Amotea, però, va avanti con passione. Perché nasce, appunto, da un sogno che hai fin da piccola.
«Fin da bambina amavo disegnare vestiti, poi mi sono ritrovata a lavorare nell'azienda di famiglia con mio padre, e quando è nato il mio primo figlio mi sono dedicata alla famiglia. Alla fine dei 40 però avevo il desiderio di fare il salto nella moda, così mi sono buttata. È impegnativo, perché la famiglia resta la mia priorità, ma ho avuto tanti feedback positivi in questo primo anno e mezzo». 

La donna Amotea è un tipo ricercato e sensuale. Dove prendi l'ispirazione per i tuoi modelli?
«Innanzitutto da Roma, la mia città, dalla sua architettura all'arte e alla cultura. Mi ispirano le donne aristocratiche del'800, le principesse del passato e quelle di oggi. Faccio molta ricerca nel mondo della couture per quanto riguarda forme e volumi.

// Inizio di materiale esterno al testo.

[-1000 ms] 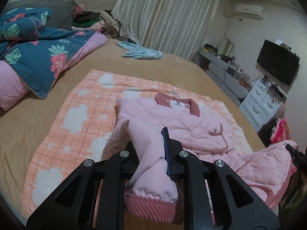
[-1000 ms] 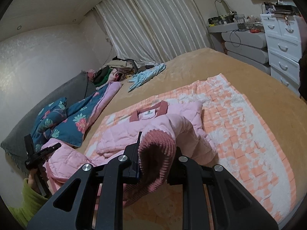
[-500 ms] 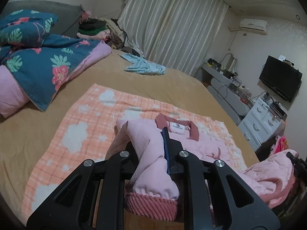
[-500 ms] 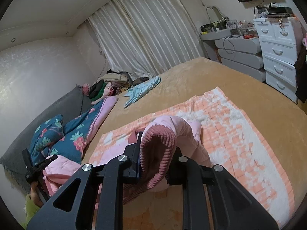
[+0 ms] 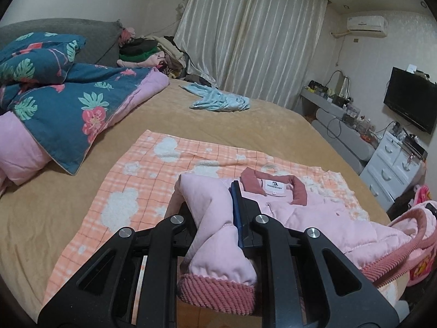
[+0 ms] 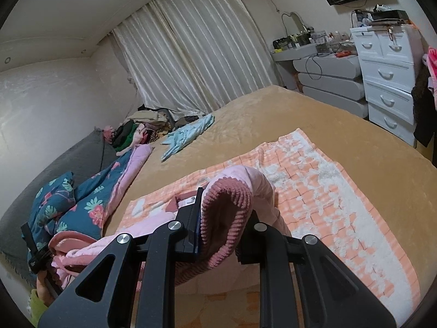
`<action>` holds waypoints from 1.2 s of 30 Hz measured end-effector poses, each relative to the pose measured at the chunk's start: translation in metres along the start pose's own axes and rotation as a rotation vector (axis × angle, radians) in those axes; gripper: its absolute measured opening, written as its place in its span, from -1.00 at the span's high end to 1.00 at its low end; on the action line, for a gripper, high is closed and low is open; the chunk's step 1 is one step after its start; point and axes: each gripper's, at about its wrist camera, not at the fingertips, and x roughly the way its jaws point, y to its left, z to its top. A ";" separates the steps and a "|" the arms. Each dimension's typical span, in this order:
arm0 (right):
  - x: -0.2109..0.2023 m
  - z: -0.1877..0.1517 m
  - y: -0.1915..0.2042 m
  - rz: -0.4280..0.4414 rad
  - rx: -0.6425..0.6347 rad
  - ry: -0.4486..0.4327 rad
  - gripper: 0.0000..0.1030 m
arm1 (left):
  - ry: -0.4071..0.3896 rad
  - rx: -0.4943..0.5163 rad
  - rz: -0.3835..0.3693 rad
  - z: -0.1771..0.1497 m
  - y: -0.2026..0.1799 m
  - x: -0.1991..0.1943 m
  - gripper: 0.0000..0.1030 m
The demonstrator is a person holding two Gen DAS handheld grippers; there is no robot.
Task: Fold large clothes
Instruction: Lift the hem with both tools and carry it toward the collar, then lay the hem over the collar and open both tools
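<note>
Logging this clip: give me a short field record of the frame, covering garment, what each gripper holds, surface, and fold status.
garment: pink quilted jacket, dark pink collar toward the curtains
left gripper: shut on a sleeve end with ribbed cuff
right gripper: shut on the other ribbed cuff
surface: orange checked blanket on a tan bed
fold status: both sleeves lifted, not yet laid across the body
other cloth: light blue garment farther up the bed

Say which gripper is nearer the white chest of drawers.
Right. The right gripper holds the pink jacket nearer the chest of drawers; the left gripper is farther off, toward the floral quilt.
</note>
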 end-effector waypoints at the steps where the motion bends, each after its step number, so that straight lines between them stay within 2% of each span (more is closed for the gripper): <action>1: 0.005 0.000 -0.002 -0.007 0.001 0.010 0.67 | 0.005 0.004 0.000 -0.001 0.000 0.002 0.80; 17: 0.068 -0.003 -0.031 -0.057 0.020 0.097 0.67 | 0.048 0.046 0.014 -0.007 -0.002 0.048 0.80; 28: 0.120 -0.005 -0.055 -0.024 0.086 0.165 0.53 | 0.094 0.056 0.039 -0.015 0.005 0.085 0.80; 31: 0.130 -0.008 -0.063 -0.019 0.117 0.180 0.41 | 0.098 0.062 0.042 -0.017 0.005 0.093 0.80; 32: 0.132 -0.008 -0.066 -0.023 0.127 0.181 0.29 | 0.101 0.062 0.043 -0.018 0.005 0.096 0.80; 33: 0.132 -0.009 -0.067 -0.027 0.137 0.180 0.04 | 0.104 0.060 0.045 -0.018 0.006 0.098 0.80; 35: 0.133 -0.011 -0.077 -0.038 0.175 0.168 -0.30 | 0.108 0.054 0.047 -0.018 0.007 0.101 0.80; 36: 0.133 -0.011 -0.081 -0.020 0.192 0.167 -0.31 | 0.106 0.053 0.045 -0.019 0.007 0.101 0.80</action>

Lo stile di Amotea è sicuramente sofisticato, ricercato ma non scontato. Diciamo una principessa contemporanea, femminile e romantica ma con un twist grintoso. 

Con pandemia e distanziamento sociale, la moda dovrà cambiare. Tra i designer c'è chi si orienta solo sul virtuale e chi ha deciso di sfilare comunque, ma a porte chiuse. Amotea cosa farà?
«È una stagione molto complicata dal punto di vista del buying, navighiamo un po' a vista ma per quanto ci riguarda il momento dell'incontro tra brand e clienti sarà virtuale. La prossima collezione, infatti, la presenteremo con un nuovo strumento digitale che si chiama Keyblock.

Cosa dobbiamo aspettarci per il settore dopo il 2020?
«Purtroppo molti non ce la faranno, altri si reinventeranno. Per me il futuro sarà fatto di nuove possibilità del digitale e sicuramente cambierà il modo di fare business, mi auguro con meno forma e più sostanza, almeno su questo mi concentrerò in prima persona, senza dimenticare la responsabilità enorme per quanto riguarda la sostenibilità».

E nel futuro di Amotea?
«Spero di espandere il marchio al di là dei confini lavorando sia sulle piattaforme online che in boutique fisiche, ovviamente di un certo tipo. Ma sono positiva perchè vedo che qualcuno mi sta già contattando».